(Above: Lord Monckton).
There's nothing like a lover's spat to produce a sonorous squawking in the deeper parts of loon pond.
Was it only last October - admittedly in a different decade - that Janet Albrechtsen was scribbling Beware the UN's Copenhagen plot, and finding herself deeply in the intellectual embrace of Lord Monckton. Thoughtfully she guided us to Monckton and his cries of alarm about the Copenhagen conspiracy:
Emails started arriving telling me about a speech given by Christopher Monckton, a former adviser to Margaret Thatcher, at Bethel University in St Paul, Minnesota, on October 14. Monckton talked about something that no one has talked about in the lead-up to Copenhagen: the text of the draft Copenhagen treaty.
Even after Monckton's speech, most of the media has duly ignored the substance of what he said. You don't need me to find his St Paul address on YouTube. Interviewed on Monday morning by Alan Jones on Sydney radio station 2GB, Monckton warned that the aim of the Copenhagen draft treaty was to set up a transnational government on a scale the world has never before seen. Listening to the interview, my teenage daughters asked me whether this was true.

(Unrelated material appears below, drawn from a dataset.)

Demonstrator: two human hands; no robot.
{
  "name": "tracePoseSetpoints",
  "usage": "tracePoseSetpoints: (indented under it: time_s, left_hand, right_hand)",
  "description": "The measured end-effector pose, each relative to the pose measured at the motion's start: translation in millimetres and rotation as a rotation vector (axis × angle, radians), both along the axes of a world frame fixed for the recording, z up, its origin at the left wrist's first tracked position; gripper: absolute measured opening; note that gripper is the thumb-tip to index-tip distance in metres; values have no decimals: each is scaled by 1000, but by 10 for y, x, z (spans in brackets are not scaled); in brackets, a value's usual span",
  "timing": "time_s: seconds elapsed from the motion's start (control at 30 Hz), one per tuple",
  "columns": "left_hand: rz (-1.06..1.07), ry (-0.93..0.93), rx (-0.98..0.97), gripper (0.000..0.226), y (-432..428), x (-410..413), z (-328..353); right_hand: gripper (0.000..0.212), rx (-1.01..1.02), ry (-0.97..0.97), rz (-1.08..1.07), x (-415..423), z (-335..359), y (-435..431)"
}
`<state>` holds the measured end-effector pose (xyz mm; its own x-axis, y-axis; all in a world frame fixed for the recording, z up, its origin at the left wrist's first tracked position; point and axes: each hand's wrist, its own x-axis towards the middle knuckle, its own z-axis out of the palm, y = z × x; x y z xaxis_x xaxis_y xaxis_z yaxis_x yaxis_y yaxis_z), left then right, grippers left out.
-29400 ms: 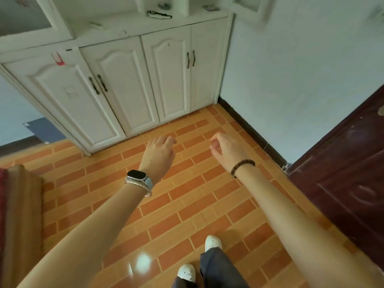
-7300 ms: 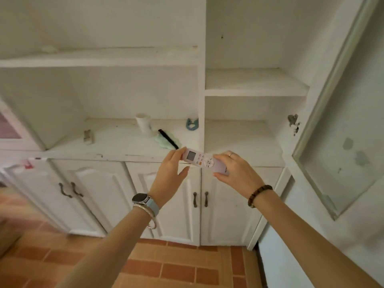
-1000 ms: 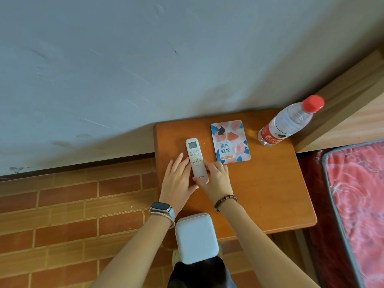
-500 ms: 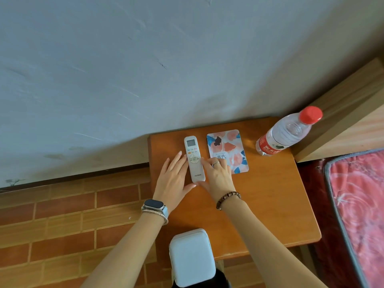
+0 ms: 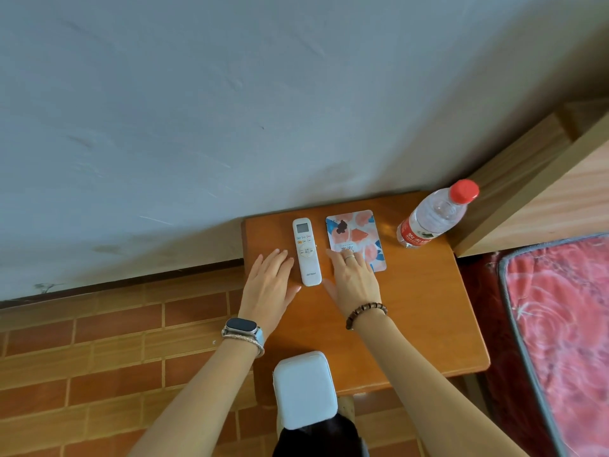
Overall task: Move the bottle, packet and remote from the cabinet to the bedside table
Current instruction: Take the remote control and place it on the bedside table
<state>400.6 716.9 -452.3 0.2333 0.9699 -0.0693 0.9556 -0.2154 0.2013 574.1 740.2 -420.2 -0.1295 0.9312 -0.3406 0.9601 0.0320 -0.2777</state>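
One grey wall (image 5: 230,110) across the top half, meeting a brick floor (image 5: 99,357) at lower left. At right, red bed (image 5: 560,324) below a wooden headboard (image 5: 543,192). Between floor and bed, against the wall, brown desk (image 5: 428,308), carrying all three task things along its far side. Left hand (image 5: 272,282) flat on the desk, fingers straight and together, just left of the remote (image 5: 306,252); thumb close to its near end, contact unclear. Right hand (image 5: 354,278) wide too, straight fingers lying over the near left corner of the packet (image 5: 357,232), thumb toward the remote. Bottle (image 5: 431,219) standing at the far right corner, red cap, red label, apart from both hands. Packet flat, between bottle and remote. Remote flat, screen end toward the wall, between the two hands. Watch (image 5: 242,326) on left wrist, bead bracelet (image 5: 365,311) on right, ring (image 5: 348,257) on a right finger.
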Motion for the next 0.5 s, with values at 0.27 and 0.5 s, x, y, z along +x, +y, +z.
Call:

Well when confronted with such an innocent, yearning quest for truth from teenage daughters, what's a commentariat columnist to do? Of course ... expose the truth ...
So I read the draft treaty. The word government appears on page 18. Monckton says: "This is the first time I've ever seen any transnational treaty referring to a new body to be set up under that treaty as a government. But it's the powers that are going to be given to this entirely unelected government that are so frightening."
Monckton became aware of the extraordinary powers to be vested in this new world government only when a friend of his found an obscure UN website and hacked his way through several layers of complications before coming across a document that isn't even called the draft treaty. It's called a "note by the secretariat". The moment he saw it, he went public and said: "Look, this is an outrage ... they have kept the sheer scope of this treaty quiet."
Monckton says the aim of this new government is to have power to directly intervene in the financial, economic, tax and environmental affairs of all the nations that sign the Copenhagen treaty.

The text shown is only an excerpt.